From that base, though, it gets even more complicated. Even where there is no harmonised standard, there is a second tier of standard-setting. This, rather than creating generic standards, allows individual manufacturers to certify their own products as conforming with regulatory standards, permitting the application of CE marking.

The way this works is under the aegis of a dedicated body, the European Organisation for Technical Assessment (EOTA), the function of which is to produce European Assessment Document (EADs).

These are harmonised technical specification for construction products, which apply where there are no formal harmonised standards. So far, 113 have been produced, each of them extremely detailed documents, setting out "essential characteristics" of a product, detailing "relevant assessment methods and criteria".

Once an EAD exists, a manufacturer can apply to a national Technical Assessment Body (TAB) and ask it, on the basis of the EAD, to produce a European Technical Assessment (ETA) in respect of their products. This becomes the basis of a formal Declaration of Performance (DoP) which then allows the manufacturer to CE-mark their product. This in turn allows the manufacturer to sell the product throughout the EU (EEA).

Interestingly, the very product said to have been used to clad Grenfell Tower has been given an ETA in the form of an Agrément Certificate issued by the British Board of Agrément (BBA) (pictured). This is the relevant TAB for certifying that the product is "fit for purpose" and conforms with UK Building Regulations.

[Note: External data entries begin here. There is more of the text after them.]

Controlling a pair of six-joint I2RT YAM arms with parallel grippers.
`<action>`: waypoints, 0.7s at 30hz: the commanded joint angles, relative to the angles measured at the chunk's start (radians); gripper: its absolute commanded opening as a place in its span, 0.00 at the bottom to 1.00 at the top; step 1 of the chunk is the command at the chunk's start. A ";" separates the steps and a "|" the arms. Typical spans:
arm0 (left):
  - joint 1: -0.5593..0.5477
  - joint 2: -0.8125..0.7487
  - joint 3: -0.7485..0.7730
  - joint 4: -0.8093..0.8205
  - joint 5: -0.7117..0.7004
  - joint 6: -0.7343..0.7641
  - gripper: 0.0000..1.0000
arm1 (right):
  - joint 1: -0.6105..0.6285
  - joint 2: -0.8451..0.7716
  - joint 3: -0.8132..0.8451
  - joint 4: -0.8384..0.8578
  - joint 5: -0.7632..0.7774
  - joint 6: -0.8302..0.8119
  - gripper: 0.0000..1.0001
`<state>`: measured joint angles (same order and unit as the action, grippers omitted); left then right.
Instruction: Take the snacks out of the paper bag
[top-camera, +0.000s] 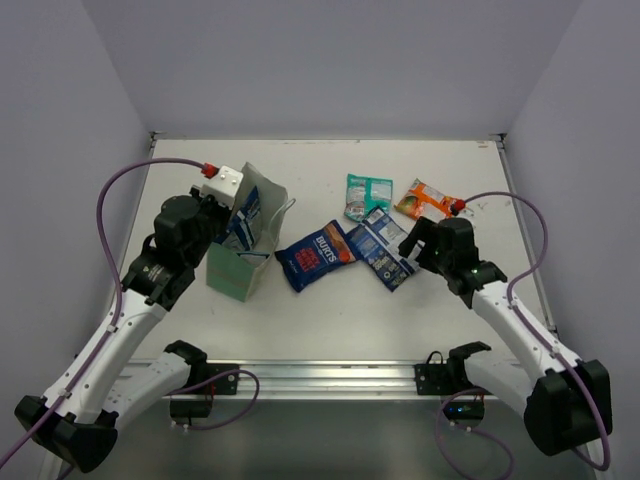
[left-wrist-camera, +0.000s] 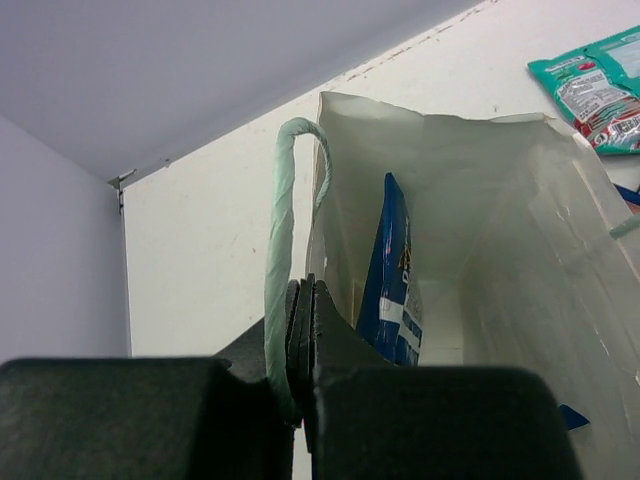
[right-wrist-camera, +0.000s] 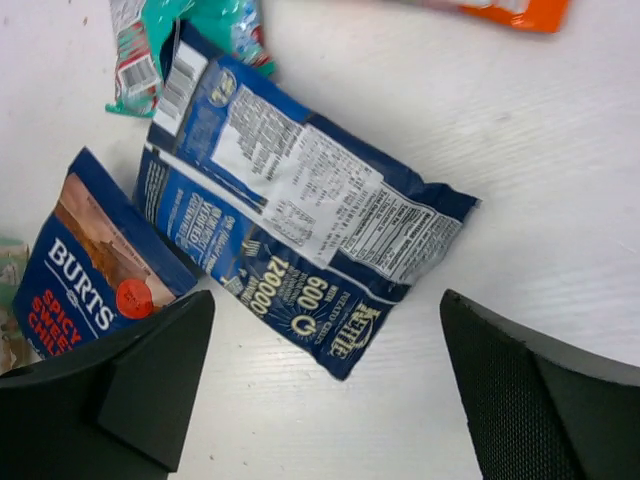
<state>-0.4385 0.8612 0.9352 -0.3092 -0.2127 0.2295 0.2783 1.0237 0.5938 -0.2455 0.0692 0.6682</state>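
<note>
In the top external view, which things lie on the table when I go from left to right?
Paper bag → Burts blue packet → blue Kettle packet → orange packet. I leave out the teal-green packet, since it lies above those two blue ones.

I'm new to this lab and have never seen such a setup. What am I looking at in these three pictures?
Two robot arms stand at a white table. One picture looks down from above; the other two come from cameras on each wrist. The left tool is shut on the string handle of the paper bag, which has a blue packet inside. The right tool is open above a blue Kettle packet. Nearby lie a Burts packet, a teal packet and an orange packet.
</note>
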 joint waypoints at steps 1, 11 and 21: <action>0.004 -0.005 0.031 0.038 0.030 0.027 0.00 | -0.005 -0.098 0.112 -0.204 0.239 0.032 0.99; 0.006 -0.007 0.051 0.009 0.038 0.033 0.00 | 0.211 0.021 0.655 -0.259 0.084 -0.039 0.97; 0.004 -0.017 0.065 0.007 0.041 0.016 0.00 | 0.579 0.473 1.202 -0.274 -0.012 0.004 0.94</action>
<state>-0.4385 0.8639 0.9447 -0.3286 -0.1860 0.2317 0.8062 1.4315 1.6943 -0.4889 0.0978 0.6525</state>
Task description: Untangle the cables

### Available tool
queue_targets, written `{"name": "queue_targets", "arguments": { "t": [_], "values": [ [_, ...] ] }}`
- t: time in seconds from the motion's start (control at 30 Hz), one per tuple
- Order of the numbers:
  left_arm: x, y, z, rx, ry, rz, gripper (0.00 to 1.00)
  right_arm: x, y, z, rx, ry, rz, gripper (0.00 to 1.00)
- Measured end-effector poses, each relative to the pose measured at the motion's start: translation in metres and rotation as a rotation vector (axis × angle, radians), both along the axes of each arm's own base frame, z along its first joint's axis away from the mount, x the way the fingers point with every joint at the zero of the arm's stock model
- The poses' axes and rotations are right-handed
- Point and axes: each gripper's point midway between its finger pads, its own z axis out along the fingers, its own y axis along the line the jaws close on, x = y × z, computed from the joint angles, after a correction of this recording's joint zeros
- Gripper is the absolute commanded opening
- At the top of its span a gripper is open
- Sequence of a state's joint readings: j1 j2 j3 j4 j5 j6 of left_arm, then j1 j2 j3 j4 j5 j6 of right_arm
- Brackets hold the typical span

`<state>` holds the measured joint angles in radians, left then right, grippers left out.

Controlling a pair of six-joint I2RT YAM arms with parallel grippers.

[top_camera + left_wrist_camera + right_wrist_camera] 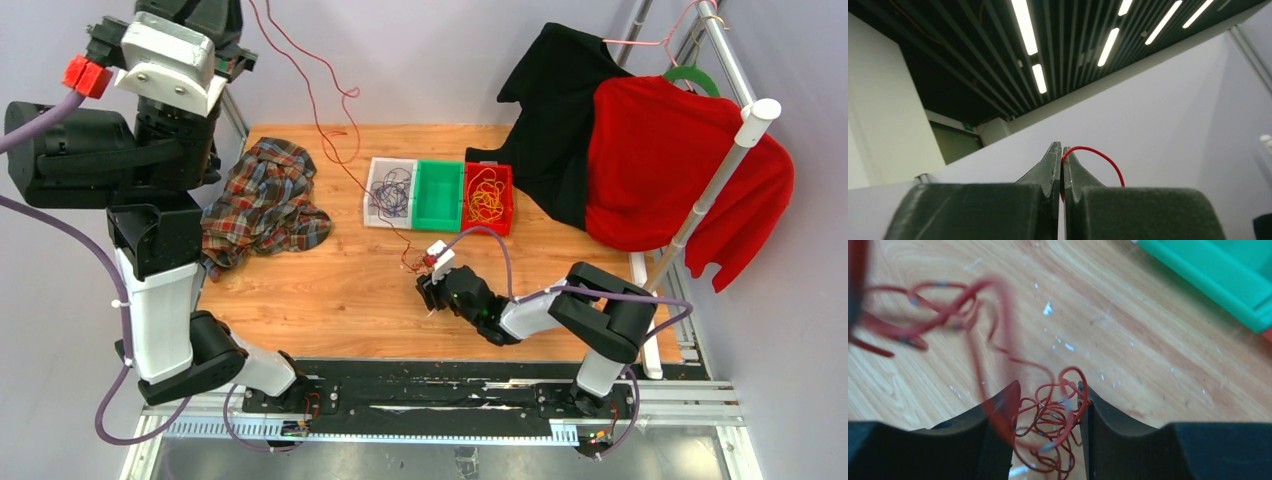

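A thin red cable (pixel 338 150) runs from high at the top of the top external view down across the wooden table (pixel 340 290) to a small red tangle (pixel 411 262). My left gripper (pixel 1062 152) is raised high off the table and shut on this red cable (pixel 1100 154), which arcs out between its fingertips. My right gripper (pixel 427 290) is low on the table. In the right wrist view it (pixel 1048 395) stands open with the red tangle (pixel 1050 415) lying loose between its fingers, touching the right one. More blurred red loops (pixel 923 315) hang close to that camera.
Three bins stand mid-table: a white bin (pixel 372 212) with dark purple cables, a green bin (pixel 437 195), and a red bin (pixel 505 200) with yellow cables. A plaid cloth (pixel 262 205) lies at the left. Black and red garments (pixel 660 160) hang on a rack at the right.
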<state>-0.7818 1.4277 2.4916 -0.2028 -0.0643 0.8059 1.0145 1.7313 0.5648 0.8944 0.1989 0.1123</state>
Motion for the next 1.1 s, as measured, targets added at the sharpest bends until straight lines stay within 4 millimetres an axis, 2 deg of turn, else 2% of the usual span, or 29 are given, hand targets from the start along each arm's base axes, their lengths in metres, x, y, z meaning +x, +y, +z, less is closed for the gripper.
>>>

This completely contradicts Chancellor Philip Hammond's assertion that the cladding used on Grenfell Tower, which has been widely blamed for spreading the blaze, is banned in the UK on (areas of) buildings above 18 metres. It is also at odds with the claim by the Department for Communities and Local Government, which has said that, if this cladding was used, "it would not comply with current building regulations".

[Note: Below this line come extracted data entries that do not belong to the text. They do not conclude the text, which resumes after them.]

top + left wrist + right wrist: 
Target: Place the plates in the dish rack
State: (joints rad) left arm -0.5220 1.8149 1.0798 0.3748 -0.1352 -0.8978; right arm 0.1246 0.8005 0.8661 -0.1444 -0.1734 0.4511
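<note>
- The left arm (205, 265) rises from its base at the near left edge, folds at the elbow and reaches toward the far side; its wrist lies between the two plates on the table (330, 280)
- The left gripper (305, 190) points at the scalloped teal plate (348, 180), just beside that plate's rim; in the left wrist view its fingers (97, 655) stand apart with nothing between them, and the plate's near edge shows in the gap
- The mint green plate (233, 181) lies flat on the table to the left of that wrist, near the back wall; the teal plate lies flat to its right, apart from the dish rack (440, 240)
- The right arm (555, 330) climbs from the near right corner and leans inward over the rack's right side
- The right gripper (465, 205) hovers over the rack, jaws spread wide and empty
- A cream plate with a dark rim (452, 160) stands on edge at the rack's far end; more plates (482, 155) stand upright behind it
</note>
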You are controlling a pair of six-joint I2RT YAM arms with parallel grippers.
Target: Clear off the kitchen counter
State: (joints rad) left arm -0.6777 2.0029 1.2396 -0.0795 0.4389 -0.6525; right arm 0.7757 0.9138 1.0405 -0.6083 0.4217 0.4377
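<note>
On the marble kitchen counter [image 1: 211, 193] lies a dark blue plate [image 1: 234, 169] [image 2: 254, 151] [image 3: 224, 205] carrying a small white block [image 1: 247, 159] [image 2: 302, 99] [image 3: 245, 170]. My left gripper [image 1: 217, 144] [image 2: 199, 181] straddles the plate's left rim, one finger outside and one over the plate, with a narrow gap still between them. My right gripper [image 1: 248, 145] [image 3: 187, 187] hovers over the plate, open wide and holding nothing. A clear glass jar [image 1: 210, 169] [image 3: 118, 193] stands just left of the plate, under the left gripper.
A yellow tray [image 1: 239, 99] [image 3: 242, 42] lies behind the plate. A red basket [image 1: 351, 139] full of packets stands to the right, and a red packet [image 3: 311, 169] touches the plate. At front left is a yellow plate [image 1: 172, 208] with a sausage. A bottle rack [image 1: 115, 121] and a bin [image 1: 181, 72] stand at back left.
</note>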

The Agrément Certificate attests that, in relation to the Building Regulations for reaction to fire, the panels may be regarded as having a Class 0 surface – which is the standard set in Building Regulations Approved Document B1 (see page 95).

Now, going back to the purpose of this Certificate as the basis of the product CE Marking, this means that the product can be marketed anywhere in the EU/EEA for the use intended – as external cladding.

In the absence of a harmonised standard, Regulation (EC) No 764/2008 on the mutual recognition of standards applies. In the wake of the Cassis de Dijon judgement, this Regulation stops any national authority from prohibiting the sale on its territory of goods which are lawfully marketed in another Member State, "even where those products were manufactured in accordance with technical rules different from those to which domestic products are subject".

On this basis, not only is the cladding not "banned" in the UK (quite the reverse), it is difficult to see how its sale could be legally banned in Germany or any other EU Member State.

As to whether the product could be banned by the UK government, the answer is qualified. The Government could only apply the procedure set out in Article 58 of the CPR, implementing only those measures which the Commission considered justified.

Looking at all this in the round, in what is my second blogpost on this subject, it would be perverse to assert that there was not an EU dimension to the Grenfell disaster. But the extent to which the EU could be considered to have had a part in the disaster is a matter of judgement, and one can only speculate as to whether things would have been different had we been our own masters.

In the interests of completeness, one must say that all these provisions apply to the EEA, so that if the UK adopted the Efta/EEA route for Brexit, we would see no immediate relief from them. On the other hand, without these provisions in force, it would be difficult for the UK to market construction products on the European market (notwithstanding that Reynobond is made in France).

To that extent, not only does the Grenfell Tower disaster have an EU dimension, Brexit has a Grenfell dimension. When we consider how to prevent any repeat of such a disaster, we are going to have to consider very hard the nature of the regulation we carry over, and how we then modify it to restore any necessary functionality that we might have lost.